После Константина Великого императоры приобрели значительное влияние на дела Церкви, и не только в вопросах административного управления Церкви как земного учреждения. По православным представлениям, «Царская власть есть особое служение в Церкви, служение, не тождественное священству, но сопоставимое с ним, высшее явление того данного Церкви достоинства, которое апостол Петр называет «царственным священством»[69].
В тысячелетней истории «Империи ромеев» («Византии»)[70] существовали вопиющие примеры безапелляционного вторжения императоров-василевсов во внутренний, и даже в канонический строй Церкви. Подобные поползновения начались уже вскоре после кончины Константина Великого в 337 году. Его сын Император (337–361) Констанций, прельстившись арианской ересью, сформулировал в 355 году свое самовольное представление о властной императорской прерогативе: «Моя воля — канон».
Порой в догматических спорах Императоры безответственно принимали ту или иную сторону, инспирировали угодные решения Церковных соборов или даже решали споры без соборов, собственными вероисповедными указами. Самым печальным подобным явлением было движение иконоборчества, развернувшееся в Империи ромеев в VIII и IX веках[71]. Однако никогда Церковь не анафематствовала императоров, хотя среди них встречались лица и явно недостойные высокого сана.

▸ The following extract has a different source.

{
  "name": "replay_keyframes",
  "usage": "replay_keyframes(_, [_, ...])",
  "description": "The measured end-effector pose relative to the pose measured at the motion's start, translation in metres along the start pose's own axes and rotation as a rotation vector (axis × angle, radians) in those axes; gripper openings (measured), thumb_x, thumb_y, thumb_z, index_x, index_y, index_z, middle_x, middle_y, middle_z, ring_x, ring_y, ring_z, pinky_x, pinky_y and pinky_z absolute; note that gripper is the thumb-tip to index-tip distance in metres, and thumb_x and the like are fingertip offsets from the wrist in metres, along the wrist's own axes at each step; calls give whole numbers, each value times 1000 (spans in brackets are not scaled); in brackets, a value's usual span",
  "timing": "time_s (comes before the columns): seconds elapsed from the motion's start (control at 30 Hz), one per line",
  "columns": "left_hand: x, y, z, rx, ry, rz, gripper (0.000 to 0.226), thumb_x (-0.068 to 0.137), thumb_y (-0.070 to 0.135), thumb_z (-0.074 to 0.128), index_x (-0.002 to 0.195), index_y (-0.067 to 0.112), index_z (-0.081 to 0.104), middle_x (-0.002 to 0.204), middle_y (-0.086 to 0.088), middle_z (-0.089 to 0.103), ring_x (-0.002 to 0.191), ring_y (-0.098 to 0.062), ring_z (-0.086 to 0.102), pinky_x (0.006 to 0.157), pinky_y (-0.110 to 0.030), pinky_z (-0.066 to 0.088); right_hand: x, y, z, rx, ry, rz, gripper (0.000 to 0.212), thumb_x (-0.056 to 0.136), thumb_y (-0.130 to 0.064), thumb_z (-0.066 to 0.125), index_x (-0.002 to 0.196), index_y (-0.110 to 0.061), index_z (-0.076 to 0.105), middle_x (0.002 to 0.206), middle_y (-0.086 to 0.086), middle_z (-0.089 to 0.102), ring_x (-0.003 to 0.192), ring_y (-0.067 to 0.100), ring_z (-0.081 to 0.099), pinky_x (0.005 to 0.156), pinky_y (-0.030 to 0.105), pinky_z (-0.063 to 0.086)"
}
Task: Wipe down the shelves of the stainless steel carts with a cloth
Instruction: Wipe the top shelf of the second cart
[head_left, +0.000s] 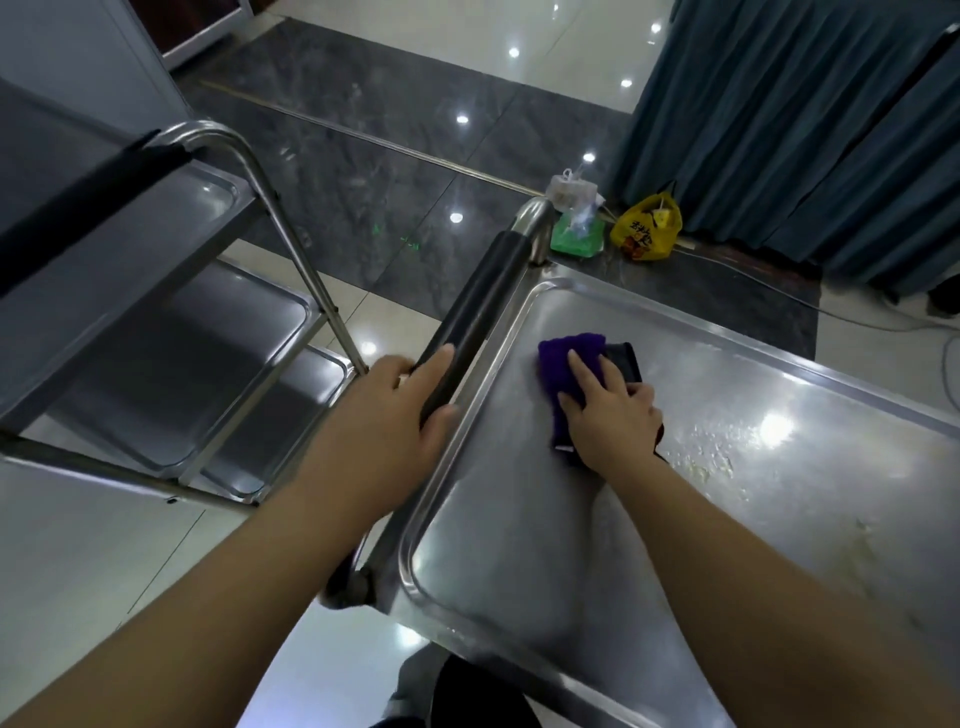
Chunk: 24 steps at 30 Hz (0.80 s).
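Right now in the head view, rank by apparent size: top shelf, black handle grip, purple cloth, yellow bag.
1. top shelf
2. black handle grip and purple cloth, alike; cloth partly hidden
3. yellow bag, though farther away

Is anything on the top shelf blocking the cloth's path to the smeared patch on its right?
Nothing visible. The right hand presses the purple cloth on the top shelf, and only bare steel lies between it and the whitish residue.
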<state>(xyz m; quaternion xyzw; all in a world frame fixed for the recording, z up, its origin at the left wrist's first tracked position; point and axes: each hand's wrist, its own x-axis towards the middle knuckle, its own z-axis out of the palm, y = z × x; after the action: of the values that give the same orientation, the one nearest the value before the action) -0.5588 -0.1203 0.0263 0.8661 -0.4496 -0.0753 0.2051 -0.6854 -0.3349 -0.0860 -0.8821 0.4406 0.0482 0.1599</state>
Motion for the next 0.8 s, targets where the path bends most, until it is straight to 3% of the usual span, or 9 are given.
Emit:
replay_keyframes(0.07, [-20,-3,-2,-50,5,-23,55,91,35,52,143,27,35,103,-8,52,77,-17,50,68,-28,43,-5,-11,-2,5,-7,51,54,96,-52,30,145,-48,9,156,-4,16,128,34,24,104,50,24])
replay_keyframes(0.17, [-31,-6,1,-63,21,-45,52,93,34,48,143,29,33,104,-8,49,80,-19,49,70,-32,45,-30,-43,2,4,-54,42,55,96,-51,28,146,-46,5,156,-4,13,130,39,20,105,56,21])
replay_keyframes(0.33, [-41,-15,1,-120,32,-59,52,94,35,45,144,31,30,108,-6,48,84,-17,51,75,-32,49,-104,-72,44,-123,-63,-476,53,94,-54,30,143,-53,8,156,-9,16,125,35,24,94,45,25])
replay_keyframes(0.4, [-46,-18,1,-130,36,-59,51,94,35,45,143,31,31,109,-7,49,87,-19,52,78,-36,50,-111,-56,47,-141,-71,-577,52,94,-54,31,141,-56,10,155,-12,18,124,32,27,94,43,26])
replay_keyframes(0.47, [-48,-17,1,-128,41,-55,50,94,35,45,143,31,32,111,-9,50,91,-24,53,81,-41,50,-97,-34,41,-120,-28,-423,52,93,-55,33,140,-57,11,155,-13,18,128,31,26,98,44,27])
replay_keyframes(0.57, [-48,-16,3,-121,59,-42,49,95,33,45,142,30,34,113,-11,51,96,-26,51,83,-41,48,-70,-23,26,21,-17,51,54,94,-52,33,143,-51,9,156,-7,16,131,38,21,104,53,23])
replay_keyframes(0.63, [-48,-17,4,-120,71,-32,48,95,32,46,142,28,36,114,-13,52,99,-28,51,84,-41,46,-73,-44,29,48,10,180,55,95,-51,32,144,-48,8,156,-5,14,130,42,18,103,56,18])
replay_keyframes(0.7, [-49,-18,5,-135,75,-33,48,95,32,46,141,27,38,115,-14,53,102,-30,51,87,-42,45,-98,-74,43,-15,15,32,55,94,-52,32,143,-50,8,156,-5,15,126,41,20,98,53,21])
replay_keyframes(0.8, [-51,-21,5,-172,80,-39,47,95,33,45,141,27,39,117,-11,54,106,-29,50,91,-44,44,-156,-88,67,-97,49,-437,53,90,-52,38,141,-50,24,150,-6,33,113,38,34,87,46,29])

Исключение составляли лишь императоры-иконоборцы, которые не рассматривались как законные властидержатели[72].
С другой стороны, что еще более значимо, многие Императоры, начиная с Константина Великого, являлись неколебимыми защитниками благочестия, охранителями Веры Христовой, и, наделенные исключительным саном и неограниченной властью, творили Дело Церкви, за что и были причислены к Лику Святых. Помимо Равноапостольных Константина (272–337) и его матери Императрицы Елены (ок. 250–330), к числу святых императоров и императриц относились: Феодосий Великий (379–395), Пульхерия (450–453), Маркиан (450–457), Лев Великий (457–474), Юстиниан Великий (527–565), Маврикий (582–602), Ирина (797–802), Феодора (842–856), Никифор II Фока (963–969), Мануил II Палеолог (1391–1425) и некоторые другие[73].